During mitosis, tension between chromosomes indicates that each of two sister chromosomes is properly attached to its own spindle pole. The creation of tension requires a protein called cohesin, which glues sisters together until its cleavage at anaphase. But lots of cohesin is seen even at sister centromeres that are widely separated.
Bloom and colleagues set out to understand what cohesin is doing at these locations, which seem too far apart for cohesin to hook sisters together.
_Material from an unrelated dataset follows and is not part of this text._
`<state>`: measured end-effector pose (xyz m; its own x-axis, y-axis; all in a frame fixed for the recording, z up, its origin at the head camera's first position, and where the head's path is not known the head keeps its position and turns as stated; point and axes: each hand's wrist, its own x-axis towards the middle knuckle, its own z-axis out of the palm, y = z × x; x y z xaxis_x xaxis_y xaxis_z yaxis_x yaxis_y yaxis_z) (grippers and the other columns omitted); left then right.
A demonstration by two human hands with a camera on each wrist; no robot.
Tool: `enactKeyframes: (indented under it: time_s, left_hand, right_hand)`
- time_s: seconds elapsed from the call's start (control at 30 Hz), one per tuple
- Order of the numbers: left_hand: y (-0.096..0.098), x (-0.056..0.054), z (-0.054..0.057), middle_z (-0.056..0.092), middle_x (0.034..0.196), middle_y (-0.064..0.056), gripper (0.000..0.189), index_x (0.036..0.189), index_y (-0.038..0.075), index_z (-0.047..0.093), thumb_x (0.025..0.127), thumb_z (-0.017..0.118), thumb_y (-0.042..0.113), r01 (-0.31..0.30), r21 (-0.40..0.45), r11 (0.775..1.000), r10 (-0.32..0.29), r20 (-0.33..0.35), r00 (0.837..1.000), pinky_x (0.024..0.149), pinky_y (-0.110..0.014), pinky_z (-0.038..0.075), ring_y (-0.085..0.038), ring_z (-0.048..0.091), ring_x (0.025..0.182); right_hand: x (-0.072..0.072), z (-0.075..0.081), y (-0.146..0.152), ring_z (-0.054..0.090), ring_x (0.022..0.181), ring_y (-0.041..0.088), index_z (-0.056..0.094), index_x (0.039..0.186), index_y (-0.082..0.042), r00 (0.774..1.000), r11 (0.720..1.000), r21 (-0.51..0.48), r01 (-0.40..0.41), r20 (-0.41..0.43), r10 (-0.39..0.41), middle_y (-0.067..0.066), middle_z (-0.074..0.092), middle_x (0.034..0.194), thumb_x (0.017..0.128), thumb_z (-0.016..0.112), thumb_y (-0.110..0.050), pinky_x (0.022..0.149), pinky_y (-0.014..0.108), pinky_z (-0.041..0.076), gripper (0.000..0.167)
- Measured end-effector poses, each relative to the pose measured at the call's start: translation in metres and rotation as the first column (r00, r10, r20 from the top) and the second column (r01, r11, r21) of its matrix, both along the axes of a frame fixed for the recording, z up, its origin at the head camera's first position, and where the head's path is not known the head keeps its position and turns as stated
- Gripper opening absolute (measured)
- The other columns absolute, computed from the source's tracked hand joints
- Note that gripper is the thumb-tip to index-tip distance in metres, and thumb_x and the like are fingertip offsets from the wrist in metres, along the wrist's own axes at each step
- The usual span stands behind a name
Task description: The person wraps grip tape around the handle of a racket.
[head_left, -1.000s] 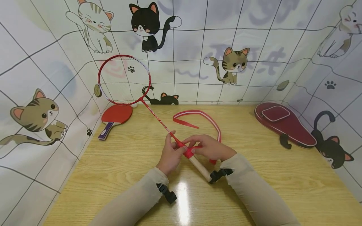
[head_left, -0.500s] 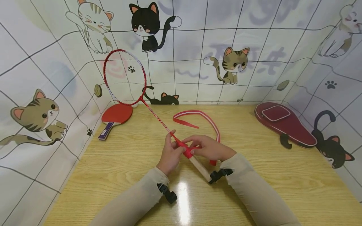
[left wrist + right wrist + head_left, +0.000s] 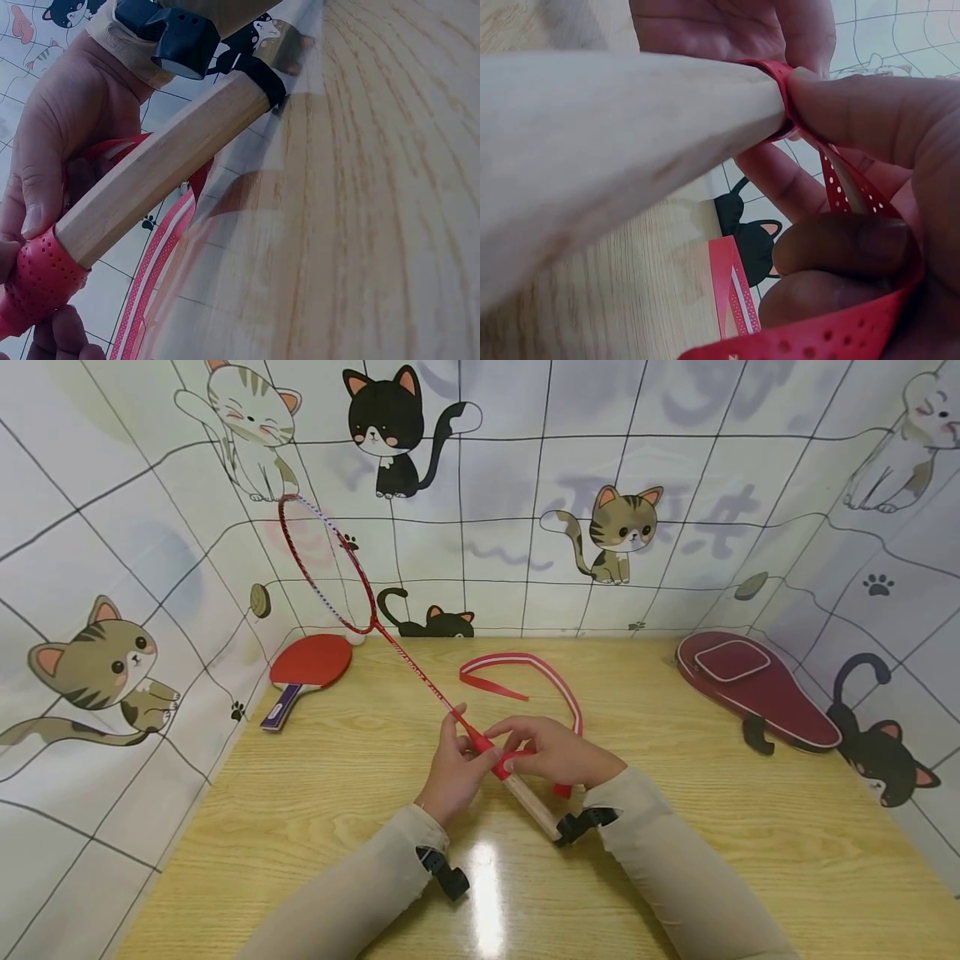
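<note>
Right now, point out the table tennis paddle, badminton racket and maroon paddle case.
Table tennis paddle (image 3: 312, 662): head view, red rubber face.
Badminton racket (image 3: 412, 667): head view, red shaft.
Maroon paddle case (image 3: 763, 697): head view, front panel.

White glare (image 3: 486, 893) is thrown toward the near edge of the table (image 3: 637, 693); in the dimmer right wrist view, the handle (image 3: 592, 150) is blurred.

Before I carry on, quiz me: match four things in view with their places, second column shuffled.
1. Red-framed badminton racket with a bare wooden handle
2. Perforated red tape with a white stripe
3. Rounded red table-tennis paddle with a purple handle
4. Dark red teardrop-shaped case

A. Lying at the back right of the table
B. Held up in the left hand
C. Lying at the back left
D. Partly wound round the racket's handle

Pairs: 1-B; 2-D; 3-C; 4-A
</note>
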<state>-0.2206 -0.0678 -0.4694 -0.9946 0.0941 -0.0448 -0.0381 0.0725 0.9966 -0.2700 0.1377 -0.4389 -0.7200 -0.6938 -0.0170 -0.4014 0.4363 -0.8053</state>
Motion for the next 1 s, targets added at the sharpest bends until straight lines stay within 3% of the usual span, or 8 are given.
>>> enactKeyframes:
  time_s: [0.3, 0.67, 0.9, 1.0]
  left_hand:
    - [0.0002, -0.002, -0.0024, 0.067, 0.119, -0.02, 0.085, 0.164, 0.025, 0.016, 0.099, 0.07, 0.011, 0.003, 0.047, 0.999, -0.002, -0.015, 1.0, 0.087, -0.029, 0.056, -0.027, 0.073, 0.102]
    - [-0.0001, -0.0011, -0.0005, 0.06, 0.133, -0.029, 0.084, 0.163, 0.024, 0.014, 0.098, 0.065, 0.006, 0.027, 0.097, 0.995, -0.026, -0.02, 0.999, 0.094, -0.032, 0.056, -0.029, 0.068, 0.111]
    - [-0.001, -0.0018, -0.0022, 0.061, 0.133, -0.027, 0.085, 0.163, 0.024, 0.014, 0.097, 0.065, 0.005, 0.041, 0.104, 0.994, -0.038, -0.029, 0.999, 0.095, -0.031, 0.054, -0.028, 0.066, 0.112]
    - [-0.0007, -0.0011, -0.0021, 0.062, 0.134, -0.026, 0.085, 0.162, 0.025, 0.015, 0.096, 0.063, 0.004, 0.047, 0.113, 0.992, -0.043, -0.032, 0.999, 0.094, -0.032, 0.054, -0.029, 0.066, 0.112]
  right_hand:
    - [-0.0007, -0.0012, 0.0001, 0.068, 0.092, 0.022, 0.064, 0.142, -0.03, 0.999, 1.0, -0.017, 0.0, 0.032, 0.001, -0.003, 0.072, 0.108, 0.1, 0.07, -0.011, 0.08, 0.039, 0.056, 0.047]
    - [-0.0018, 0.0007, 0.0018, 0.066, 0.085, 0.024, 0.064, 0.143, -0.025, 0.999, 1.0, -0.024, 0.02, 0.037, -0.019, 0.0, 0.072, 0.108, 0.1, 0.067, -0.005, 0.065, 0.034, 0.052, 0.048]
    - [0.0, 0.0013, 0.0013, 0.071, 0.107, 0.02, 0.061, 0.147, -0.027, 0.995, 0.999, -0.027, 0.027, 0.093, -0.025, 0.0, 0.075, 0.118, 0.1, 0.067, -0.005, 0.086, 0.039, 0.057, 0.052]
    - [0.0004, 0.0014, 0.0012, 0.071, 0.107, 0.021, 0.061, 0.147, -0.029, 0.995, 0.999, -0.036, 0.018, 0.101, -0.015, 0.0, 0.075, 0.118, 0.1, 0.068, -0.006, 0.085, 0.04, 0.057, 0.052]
They imaged dividing yeast cells containing labeled cohesin and found a cylinder of fluorescence encircling the entire central spindle, spanning sister centromeres.
The arrangement suggested that cohesins near a centromere were hooking a chromosome to itself rather than to its distant sister. In this model, the links would cause the centromeric region to loop out from the rest of the chromosome. The group looked for such loops by cross-linking DNA in its in vivo conformation and performing inverse PCR. The resulting products indicated that the centromere is at the apex of a ∼20-kb DNA loop.
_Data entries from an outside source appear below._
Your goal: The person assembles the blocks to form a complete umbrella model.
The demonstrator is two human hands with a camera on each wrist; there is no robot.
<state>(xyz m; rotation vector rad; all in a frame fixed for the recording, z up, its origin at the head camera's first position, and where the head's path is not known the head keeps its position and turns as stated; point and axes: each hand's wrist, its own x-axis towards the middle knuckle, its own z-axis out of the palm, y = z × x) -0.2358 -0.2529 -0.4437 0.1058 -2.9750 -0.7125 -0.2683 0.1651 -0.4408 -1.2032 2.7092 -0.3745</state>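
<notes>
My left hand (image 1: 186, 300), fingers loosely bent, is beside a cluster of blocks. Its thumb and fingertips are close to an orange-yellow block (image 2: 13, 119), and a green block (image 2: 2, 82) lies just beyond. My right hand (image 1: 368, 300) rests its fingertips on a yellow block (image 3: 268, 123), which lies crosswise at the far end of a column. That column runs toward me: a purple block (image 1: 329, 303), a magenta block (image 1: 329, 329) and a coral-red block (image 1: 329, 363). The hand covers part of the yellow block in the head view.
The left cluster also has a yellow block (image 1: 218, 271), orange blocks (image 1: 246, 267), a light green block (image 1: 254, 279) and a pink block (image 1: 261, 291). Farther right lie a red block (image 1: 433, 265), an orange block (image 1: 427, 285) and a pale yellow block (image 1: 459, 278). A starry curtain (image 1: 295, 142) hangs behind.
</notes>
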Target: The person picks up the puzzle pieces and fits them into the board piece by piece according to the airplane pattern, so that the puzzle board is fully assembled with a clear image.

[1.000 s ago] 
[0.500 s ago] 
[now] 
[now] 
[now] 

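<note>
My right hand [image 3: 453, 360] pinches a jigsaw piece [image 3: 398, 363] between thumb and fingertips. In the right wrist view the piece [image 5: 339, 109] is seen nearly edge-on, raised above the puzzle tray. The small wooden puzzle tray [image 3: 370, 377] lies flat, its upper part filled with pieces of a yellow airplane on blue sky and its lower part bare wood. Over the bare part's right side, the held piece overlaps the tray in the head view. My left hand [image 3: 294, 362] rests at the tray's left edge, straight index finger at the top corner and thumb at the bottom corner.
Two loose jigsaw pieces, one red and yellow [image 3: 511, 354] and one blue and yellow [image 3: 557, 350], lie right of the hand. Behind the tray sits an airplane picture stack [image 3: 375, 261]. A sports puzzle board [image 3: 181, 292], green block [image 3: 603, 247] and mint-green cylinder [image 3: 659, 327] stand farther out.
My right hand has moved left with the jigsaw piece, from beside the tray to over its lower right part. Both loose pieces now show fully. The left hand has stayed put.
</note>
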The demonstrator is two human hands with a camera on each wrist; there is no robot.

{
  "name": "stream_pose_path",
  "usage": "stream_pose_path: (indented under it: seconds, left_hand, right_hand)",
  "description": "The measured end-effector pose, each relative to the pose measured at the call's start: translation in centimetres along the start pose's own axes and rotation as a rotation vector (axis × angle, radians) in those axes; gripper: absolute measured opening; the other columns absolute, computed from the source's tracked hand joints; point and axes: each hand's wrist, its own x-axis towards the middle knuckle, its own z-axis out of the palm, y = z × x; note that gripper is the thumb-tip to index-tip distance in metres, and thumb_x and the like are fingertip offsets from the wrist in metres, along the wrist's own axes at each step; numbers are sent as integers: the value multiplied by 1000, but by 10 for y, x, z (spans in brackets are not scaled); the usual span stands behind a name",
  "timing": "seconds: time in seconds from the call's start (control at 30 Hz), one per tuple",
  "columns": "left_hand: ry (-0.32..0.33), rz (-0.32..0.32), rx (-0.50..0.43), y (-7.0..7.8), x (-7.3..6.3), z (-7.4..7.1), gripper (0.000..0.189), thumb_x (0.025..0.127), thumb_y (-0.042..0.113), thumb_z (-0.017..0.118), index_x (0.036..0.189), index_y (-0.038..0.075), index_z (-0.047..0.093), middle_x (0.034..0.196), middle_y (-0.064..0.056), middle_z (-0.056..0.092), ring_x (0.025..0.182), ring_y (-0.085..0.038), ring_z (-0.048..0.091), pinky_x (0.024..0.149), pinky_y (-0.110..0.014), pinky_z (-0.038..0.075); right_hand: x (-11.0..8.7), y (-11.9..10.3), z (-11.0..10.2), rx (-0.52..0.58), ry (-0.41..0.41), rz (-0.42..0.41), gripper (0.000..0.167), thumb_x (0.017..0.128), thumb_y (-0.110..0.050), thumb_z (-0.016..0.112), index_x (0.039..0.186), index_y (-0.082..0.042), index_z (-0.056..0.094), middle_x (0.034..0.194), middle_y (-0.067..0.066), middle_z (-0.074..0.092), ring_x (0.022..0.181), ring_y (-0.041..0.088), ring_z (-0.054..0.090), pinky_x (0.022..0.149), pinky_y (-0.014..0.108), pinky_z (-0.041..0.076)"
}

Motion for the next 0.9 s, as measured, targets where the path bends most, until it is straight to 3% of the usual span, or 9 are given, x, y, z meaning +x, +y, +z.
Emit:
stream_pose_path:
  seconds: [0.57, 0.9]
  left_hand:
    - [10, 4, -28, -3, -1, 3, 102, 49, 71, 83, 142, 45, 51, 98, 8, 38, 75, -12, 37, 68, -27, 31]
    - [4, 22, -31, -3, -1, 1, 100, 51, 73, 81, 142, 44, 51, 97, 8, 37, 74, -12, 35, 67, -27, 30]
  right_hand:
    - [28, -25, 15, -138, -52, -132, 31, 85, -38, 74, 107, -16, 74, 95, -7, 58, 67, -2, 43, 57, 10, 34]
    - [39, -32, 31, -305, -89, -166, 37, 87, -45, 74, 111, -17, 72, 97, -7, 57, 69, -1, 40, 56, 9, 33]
The loops might act like a spring while microtubules at the centromeres grow and shorten during spindle assembly and bipolar attachment. “We are arguing that the centromere is dynamically unstable,” says Bloom. “When microtubules shorten, the loop stretches; when they grow, the loop contracts.”
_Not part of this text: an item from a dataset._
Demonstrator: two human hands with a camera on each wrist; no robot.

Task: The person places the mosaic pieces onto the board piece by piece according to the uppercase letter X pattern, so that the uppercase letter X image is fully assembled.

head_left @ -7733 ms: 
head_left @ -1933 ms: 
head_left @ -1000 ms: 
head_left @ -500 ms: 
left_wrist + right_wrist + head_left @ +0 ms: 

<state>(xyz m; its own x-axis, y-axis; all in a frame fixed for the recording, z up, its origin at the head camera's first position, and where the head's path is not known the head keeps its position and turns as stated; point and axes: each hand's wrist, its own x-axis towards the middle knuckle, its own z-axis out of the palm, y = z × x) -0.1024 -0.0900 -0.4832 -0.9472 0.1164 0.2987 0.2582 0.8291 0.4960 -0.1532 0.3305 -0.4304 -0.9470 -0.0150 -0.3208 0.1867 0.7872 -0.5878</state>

Loops might be another place, along with kinetochores, where tension is sensed. “DNA is inherently an entropic spring, like a rubber band,” says Bloom. “If you have a rubber band, and you need to build a tension-sensing mechanism, you might as well use the rubber band.”
Yeast centromeres are only 120-bp long, but the entire loop might be a more accurate equivalent of the much larger mammalian centromeres, which have also been seen to form loops.